Technical Architecture Group Teleconference -- 07 Jan 2014

<dka> trackbot, start meeting

<trackbot> Date: 07 January 2014

<ht> ScribeNick: ht

<scribe> Scribe: Henry S. Thompson

<scribe> Meeting: TAG F2F

Agenda planning

[Per Wiki: http://www.w3.org/wiki/TAG/Planning/2014-01-F2F]

YK: DRM? Draw a line and say "not our pblm"?
... Too much politics for us?

TBL: I had hoped for some technical clarification

YK: AB more than us?

TBL: Interop is our business

YK: I think the consensus (minus TBL) was that the proposed technology _would_ harm interop

TBL: Users of [NetFlix] think it's useful -- they are worried about an open platform

YK: Tech. focus needed if we put this on the agenda

DA: Yes, we need to go back to the architecture of components and interfaces

HST: I'll do a 5-minute intro based on the thread from November [ref?]

TBL: Focus on architecture

<dka> http://www.w3.org/wiki/TAG/Planning/2014-01-F2F

s/November [ref?]/October (http://lists.w3.org/Archives/Public/www-tag/2013Oct/0050.html)

s/November [ref?]/October (http://lists.w3.org/Archives/Public/www-tag/2013Oct/0050.html)@g

s@November [ref?]@October (http://lists.w3.org/Archives/Public/www-tag/2013Oct/0050.html)@g

<Yves> last work on logfile was... in 96

Capability URIs

JT: Ref. previous set of slides

<JeniT> http://w3ctag.github.io/capability-urls/2014-01-03.html

JT: Document discusses why, whether, and how to use Capability URLs

YK: APIs might need some thought

JT: Haven't got to recommendations on what standardization is needed to help take this forward
... My main question is whether we should encourage this

YK: Moot -- they're already in widespread use

JT: So, OK, is the work needed to improve things/standardize/etc. worth the potential improvement?

YK: Well, e.g., Github users risk getting sniffed, overlooked, etc.

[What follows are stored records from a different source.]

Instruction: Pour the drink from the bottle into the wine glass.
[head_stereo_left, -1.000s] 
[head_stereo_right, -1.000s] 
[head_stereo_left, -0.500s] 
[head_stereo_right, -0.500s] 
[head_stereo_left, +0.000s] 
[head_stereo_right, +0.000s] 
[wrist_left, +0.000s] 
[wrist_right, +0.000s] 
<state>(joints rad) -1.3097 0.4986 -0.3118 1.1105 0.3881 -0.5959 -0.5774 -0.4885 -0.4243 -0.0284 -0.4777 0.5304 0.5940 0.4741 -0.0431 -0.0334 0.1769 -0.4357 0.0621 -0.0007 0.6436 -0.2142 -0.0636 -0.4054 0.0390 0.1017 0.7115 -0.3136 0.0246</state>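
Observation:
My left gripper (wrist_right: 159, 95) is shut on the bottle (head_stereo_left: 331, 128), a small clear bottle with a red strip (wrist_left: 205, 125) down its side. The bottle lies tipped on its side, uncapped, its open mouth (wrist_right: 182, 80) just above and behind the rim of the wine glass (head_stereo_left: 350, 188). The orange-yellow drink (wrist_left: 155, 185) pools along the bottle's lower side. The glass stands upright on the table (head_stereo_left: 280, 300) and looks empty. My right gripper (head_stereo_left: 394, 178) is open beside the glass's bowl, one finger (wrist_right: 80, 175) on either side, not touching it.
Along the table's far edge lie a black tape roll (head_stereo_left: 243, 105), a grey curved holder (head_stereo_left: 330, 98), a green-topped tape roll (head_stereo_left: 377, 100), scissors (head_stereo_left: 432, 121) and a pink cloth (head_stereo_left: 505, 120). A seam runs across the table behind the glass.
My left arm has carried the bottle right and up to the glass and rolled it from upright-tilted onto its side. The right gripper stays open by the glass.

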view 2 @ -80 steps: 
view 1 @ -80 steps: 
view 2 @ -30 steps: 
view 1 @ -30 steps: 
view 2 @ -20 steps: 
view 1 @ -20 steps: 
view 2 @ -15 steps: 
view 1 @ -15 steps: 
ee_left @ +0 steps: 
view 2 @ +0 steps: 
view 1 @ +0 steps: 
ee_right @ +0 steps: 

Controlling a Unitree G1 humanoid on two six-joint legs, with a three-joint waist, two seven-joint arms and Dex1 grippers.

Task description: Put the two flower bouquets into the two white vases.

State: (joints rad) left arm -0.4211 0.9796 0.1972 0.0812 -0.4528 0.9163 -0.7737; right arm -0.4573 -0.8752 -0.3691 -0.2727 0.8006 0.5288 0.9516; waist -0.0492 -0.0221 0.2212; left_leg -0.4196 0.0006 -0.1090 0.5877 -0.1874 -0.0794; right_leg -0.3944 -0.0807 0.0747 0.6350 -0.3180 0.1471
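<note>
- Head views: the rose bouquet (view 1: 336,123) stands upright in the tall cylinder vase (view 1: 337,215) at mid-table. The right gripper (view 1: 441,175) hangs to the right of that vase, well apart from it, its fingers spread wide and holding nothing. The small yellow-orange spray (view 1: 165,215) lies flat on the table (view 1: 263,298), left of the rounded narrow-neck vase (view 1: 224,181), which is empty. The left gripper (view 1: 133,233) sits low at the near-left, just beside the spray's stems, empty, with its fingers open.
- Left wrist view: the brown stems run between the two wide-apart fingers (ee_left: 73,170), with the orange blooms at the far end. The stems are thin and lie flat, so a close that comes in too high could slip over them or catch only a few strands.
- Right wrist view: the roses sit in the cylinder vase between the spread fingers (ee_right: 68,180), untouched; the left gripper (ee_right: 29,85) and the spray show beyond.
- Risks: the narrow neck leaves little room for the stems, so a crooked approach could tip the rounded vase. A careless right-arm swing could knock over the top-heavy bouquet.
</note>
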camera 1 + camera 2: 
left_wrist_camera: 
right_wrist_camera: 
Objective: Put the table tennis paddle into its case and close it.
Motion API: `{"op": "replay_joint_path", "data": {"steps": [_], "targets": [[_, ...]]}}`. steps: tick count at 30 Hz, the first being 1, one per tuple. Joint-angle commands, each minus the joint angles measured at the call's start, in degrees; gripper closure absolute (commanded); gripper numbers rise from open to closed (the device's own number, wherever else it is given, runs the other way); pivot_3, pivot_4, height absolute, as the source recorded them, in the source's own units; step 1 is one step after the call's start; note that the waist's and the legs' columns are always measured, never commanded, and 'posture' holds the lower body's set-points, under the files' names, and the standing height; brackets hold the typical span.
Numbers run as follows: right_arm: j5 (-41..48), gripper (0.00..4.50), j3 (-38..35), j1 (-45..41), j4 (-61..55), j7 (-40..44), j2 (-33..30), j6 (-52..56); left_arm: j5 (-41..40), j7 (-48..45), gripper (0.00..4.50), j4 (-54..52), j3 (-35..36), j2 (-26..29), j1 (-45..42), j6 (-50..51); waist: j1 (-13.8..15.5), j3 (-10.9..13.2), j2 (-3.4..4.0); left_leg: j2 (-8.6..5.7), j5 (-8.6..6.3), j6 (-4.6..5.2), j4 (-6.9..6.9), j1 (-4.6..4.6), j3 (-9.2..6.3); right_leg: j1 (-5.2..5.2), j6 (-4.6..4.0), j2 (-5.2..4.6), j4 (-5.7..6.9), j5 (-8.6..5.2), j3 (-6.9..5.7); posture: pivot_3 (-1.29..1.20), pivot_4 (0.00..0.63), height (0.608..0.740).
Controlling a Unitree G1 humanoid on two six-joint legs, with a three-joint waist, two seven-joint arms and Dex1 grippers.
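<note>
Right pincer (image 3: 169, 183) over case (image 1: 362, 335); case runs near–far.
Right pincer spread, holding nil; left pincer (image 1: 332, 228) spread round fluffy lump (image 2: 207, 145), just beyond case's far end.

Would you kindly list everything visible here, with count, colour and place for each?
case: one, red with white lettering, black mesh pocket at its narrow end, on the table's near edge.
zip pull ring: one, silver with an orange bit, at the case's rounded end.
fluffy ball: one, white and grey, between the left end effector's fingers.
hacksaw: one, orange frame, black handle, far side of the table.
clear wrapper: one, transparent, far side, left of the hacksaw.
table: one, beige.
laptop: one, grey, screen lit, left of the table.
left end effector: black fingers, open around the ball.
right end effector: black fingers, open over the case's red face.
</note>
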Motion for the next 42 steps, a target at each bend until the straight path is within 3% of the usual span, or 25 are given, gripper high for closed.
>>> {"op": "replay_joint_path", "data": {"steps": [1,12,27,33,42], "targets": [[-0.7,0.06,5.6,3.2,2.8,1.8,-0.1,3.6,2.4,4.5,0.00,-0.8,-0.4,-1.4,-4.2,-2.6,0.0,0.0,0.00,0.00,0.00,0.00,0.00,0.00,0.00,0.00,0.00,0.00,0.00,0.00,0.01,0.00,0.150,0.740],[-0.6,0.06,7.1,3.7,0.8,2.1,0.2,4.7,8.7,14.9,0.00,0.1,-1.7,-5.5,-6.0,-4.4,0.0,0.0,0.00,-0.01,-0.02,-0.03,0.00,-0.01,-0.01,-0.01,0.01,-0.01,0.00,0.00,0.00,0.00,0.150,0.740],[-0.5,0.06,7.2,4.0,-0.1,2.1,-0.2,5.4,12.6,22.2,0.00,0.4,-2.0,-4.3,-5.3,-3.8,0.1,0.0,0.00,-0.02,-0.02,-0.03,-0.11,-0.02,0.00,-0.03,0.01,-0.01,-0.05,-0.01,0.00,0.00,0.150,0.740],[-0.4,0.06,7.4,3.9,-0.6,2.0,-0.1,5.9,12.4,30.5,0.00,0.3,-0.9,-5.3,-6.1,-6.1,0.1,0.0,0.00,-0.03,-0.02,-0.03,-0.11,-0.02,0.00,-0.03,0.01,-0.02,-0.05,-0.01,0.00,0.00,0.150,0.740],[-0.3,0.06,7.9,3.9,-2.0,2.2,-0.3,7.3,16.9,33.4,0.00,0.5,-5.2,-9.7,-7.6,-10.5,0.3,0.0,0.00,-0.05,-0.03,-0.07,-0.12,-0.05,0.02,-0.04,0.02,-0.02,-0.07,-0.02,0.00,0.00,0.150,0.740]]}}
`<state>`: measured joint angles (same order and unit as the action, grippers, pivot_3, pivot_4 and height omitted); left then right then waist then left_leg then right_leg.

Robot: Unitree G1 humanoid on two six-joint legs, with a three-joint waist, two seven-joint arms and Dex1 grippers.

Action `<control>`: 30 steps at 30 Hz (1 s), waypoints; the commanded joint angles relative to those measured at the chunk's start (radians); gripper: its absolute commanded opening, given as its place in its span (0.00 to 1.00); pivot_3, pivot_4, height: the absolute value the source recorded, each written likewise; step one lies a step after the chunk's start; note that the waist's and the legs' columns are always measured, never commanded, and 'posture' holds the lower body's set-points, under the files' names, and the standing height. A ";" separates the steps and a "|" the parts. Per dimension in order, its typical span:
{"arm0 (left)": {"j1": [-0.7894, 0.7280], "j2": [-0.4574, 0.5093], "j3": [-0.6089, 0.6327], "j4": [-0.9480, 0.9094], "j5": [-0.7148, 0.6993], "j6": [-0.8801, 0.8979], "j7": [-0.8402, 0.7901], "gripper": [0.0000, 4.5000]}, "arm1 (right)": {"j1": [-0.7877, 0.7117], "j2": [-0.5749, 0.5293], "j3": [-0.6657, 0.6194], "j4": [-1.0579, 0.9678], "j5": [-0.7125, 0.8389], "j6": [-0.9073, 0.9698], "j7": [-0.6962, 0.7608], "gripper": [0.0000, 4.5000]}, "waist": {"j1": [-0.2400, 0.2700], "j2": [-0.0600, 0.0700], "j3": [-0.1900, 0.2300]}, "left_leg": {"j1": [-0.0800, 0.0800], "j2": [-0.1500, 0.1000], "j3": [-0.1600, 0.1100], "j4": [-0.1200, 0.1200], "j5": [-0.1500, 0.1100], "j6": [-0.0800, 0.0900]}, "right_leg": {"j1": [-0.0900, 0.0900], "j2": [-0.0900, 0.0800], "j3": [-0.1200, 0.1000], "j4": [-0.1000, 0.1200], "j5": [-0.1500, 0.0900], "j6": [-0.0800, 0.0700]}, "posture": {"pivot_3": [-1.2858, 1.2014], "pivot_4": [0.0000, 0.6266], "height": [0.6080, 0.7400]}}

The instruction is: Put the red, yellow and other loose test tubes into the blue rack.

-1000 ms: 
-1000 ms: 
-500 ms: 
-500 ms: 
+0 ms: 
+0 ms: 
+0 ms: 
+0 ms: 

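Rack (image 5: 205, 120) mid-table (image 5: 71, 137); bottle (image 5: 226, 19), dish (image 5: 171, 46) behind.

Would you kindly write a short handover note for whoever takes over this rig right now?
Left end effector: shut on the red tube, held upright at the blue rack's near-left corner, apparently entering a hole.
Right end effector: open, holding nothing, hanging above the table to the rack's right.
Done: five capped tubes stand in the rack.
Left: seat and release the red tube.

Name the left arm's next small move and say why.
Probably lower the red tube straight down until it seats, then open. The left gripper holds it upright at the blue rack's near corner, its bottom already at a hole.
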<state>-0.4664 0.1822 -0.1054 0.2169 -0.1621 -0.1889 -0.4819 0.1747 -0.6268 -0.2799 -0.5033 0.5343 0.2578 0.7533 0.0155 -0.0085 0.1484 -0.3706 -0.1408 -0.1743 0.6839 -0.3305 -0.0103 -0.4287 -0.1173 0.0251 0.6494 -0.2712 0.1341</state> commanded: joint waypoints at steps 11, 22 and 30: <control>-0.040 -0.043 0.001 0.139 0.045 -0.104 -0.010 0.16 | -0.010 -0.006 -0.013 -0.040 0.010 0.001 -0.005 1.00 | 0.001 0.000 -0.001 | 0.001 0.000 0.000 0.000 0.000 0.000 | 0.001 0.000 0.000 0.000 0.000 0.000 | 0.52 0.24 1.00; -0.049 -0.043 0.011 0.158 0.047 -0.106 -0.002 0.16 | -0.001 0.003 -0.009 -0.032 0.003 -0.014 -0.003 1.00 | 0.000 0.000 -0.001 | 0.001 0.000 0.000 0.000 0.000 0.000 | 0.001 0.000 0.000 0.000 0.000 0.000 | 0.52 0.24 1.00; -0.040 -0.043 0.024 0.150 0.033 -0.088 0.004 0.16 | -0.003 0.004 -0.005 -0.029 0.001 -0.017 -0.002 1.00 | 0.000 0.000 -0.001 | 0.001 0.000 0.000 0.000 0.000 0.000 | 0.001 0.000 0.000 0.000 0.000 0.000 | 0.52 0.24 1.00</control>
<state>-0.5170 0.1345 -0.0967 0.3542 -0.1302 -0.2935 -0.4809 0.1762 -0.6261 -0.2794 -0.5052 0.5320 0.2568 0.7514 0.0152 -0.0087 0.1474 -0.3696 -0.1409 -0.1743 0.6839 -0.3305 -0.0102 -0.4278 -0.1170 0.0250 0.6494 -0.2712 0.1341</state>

JT: There are _lots_ of ways in which URLs get leaked, not just over-the-shoulder
... e.g. Referrer header

YK: Cross-domain when https?

JT: I think so

AvK: I think not
... Some amount of Referrer control under development, opt-in

YK: Good to have a list of exposure points

<annevk> Referer policy browsers are converging towards (I think only Chrome has this at the moment): http://wiki.whatwg.org/wiki/Meta_referrer

JT: I have some of these in the document -- plain http is always a bad idea, 3rd-party scripts, ...

YK: Best practice: Don't Leak This

DA: TAG recommendation along these lines?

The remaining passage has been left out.